■ **Description of the task**
A verbatim transcription of every record below is required.

*** Begin section ***

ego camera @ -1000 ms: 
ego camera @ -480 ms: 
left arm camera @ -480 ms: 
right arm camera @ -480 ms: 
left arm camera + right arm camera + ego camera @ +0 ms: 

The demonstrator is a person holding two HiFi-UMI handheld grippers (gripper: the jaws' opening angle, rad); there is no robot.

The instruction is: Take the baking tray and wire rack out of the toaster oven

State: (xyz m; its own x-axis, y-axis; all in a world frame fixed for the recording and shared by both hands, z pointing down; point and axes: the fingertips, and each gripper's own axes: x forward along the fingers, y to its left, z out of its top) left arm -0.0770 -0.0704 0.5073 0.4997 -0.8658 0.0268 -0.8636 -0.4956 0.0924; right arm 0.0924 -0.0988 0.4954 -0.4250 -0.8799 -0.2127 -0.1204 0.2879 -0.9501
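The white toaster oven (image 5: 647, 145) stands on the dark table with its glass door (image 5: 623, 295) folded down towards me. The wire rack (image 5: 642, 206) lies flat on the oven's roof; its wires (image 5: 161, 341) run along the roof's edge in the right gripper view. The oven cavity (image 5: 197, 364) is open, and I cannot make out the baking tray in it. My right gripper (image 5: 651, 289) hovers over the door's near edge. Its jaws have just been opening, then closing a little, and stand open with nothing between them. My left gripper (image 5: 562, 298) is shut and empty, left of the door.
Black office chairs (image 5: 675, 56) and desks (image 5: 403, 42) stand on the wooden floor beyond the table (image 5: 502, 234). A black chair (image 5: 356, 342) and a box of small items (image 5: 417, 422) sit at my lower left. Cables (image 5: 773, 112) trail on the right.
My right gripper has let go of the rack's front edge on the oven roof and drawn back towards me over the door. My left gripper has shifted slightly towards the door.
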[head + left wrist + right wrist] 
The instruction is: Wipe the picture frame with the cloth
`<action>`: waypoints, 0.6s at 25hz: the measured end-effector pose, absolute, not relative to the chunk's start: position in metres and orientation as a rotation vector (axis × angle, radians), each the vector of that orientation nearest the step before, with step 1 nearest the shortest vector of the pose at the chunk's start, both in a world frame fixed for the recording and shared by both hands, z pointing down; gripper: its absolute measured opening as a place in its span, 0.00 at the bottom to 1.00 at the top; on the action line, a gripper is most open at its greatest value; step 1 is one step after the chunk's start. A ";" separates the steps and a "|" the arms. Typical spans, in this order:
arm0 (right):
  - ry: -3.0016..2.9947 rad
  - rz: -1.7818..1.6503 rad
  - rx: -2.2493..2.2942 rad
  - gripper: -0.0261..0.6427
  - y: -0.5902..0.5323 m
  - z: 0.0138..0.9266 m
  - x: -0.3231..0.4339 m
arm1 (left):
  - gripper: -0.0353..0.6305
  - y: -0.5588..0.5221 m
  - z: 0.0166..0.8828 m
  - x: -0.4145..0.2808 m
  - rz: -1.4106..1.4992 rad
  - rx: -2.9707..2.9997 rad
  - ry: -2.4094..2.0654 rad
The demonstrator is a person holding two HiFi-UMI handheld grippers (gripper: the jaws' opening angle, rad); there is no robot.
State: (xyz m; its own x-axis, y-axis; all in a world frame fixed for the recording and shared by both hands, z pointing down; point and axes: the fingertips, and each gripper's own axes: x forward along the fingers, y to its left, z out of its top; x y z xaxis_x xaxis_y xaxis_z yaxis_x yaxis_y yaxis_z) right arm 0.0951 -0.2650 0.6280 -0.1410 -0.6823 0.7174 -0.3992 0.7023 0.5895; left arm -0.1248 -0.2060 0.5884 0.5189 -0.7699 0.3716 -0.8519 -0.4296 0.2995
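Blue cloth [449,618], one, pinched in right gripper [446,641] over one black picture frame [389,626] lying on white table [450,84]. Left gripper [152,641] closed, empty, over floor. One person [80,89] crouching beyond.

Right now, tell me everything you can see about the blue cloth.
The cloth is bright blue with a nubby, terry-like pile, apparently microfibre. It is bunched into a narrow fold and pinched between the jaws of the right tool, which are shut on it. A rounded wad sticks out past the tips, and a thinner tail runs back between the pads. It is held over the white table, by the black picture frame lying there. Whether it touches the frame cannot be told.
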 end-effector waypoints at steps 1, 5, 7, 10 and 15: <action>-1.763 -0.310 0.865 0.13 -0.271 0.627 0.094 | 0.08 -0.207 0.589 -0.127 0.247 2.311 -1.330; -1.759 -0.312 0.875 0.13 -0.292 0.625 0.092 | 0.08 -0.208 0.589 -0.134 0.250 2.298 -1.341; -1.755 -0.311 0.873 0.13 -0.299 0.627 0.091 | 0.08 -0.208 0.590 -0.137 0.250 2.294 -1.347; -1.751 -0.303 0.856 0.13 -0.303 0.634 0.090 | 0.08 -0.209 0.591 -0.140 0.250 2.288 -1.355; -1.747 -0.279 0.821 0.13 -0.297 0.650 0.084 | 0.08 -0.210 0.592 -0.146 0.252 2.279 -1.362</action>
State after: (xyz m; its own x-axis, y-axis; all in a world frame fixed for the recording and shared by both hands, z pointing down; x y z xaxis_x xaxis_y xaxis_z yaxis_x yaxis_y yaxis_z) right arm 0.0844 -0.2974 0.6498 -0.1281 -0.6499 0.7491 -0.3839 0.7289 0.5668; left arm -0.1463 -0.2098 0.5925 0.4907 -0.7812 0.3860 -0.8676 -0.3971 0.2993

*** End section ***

■ **Exercise response**
ego camera @ -1000 ms: 
ego camera @ -480 ms: 
left arm camera @ -480 ms: 
right arm camera @ -480 ms: 
left arm camera + right arm camera + ego camera @ +0 ms: 

The demonstrator is a person holding two HiFi-UMI handheld grippers (gripper: the jaws' opening angle, rad); there is no robot.

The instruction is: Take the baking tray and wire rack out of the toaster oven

State: (xyz m; its own x-axis, y-axis; all in a world frame fixed for the recording and shared by both hands, z pointing down; point and axes: the fingertips, and each gripper's own axes: x forward along the fingers, y to its left, z out of its top) left arm -0.0770 -0.0704 0.5073 0.4997 -0.8658 0.0268 -0.8636 -0.4956 0.0924; right arm 0.0924 -0.0988 0.4954 -0.4250 -0.8799 -0.2127 -0.1204 0.2879 -0.9501
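The white toaster oven (image 5: 647, 145) stands on the dark table with its glass door (image 5: 623, 295) folded down towards me. The wire rack (image 5: 642, 206) lies flat on the oven's roof; its wires (image 5: 161, 341) run along the roof's edge in the right gripper view. The oven cavity (image 5: 197, 364) is open, and I cannot make out the baking tray in it. My right gripper (image 5: 651, 289) hovers over the door's near edge. Its jaws have just been opening, then closing a little, and stand open with nothing between them. My left gripper (image 5: 562, 298) is shut and empty, left of the door.
Black office chairs (image 5: 675, 56) and desks (image 5: 403, 42) stand on the wooden floor beyond the table (image 5: 502, 234). A black chair (image 5: 356, 342) and a box of small items (image 5: 417, 422) sit at my lower left. Cables (image 5: 773, 112) trail on the right.
My right gripper has let go of the rack's front edge on the oven roof and drawn back towards me over the door. My left gripper has shifted slightly towards the door.
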[head + left wrist + right wrist] 
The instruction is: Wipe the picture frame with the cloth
`<action>`: waypoints, 0.6s at 25hz: the measured end-effector pose, absolute, not relative to the chunk's start: position in metres and orientation as a rotation vector (axis × angle, radians), each the vector of that orientation nearest the step before, with step 1 nearest the shortest vector of the pose at the chunk's start, both in a world frame fixed for the recording and shared by both hands, z pointing down; gripper: its absolute measured opening as a place in its span, 0.00 at the bottom to 1.00 at the top; on the action line, a gripper is most open at its greatest value; step 1 is one step after the chunk's start. A ";" separates the steps and a "|" the arms. Typical spans, in this order:
arm0 (right):
  - ry: -3.0016..2.9947 rad
  - rz: -1.7818..1.6503 rad
  - rx: -2.2493..2.2942 rad
  - gripper: -0.0261..0.6427
  - y: -0.5902..0.5323 m
  - z: 0.0138..0.9266 m
  - x: -0.3231..0.4339 m
arm1 (left):
  - gripper: -0.0353..0.6305
  - y: -0.5588..0.5221 m
  - z: 0.0166..0.8828 m
  - x: -0.4145..0.2808 m
  - rz: -1.4106..1.4992 rad
  - rx: -2.9707..2.9997 rad
  - ry: -2.4094..2.0654 rad
The demonstrator is a person holding two HiFi-UMI handheld grippers (gripper: the jaws' opening angle, rad); there is no robot.
State: (xyz m; its own x-axis, y-axis; all in a world frame fixed for the recording and shared by both hands, z pointing down; point and axes: the fingertips, and each gripper's own axes: x forward along the fingers, y to its left, z out of its top; x y z xaxis_x xaxis_y xaxis_z yaxis_x yaxis_y yaxis_z) right arm 0.0951 -0.2650 0.6280 -0.1410 -0.6823 0.7174 -0.3992 0.7023 0.5895; left arm -0.1248 -0.2060 0.5884 0.5189 -0.7699 0.3716 -0.8519 -0.4296 0.2995
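Blue cloth [449,618], one, pinched in right gripper [446,641] over one black picture frame [389,626] lying on white table [450,84]. Left gripper [152,641] closed, empty, over floor. One person [80,89] crouching beyond.

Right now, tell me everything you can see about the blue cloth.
The cloth is bright blue with a nubby, terry-like pile, apparently microfibre. It is bunched into a narrow fold and pinched between the jaws of the right tool, which are shut on it. A rounded wad sticks out past the tips, and a thinner tail runs back between the pads. It is held over the white table, by the black picture frame lying there. Whether it touches the frame cannot be told.
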 end-effector waypoints at steps 1, 5, 7, 10 and 15: <action>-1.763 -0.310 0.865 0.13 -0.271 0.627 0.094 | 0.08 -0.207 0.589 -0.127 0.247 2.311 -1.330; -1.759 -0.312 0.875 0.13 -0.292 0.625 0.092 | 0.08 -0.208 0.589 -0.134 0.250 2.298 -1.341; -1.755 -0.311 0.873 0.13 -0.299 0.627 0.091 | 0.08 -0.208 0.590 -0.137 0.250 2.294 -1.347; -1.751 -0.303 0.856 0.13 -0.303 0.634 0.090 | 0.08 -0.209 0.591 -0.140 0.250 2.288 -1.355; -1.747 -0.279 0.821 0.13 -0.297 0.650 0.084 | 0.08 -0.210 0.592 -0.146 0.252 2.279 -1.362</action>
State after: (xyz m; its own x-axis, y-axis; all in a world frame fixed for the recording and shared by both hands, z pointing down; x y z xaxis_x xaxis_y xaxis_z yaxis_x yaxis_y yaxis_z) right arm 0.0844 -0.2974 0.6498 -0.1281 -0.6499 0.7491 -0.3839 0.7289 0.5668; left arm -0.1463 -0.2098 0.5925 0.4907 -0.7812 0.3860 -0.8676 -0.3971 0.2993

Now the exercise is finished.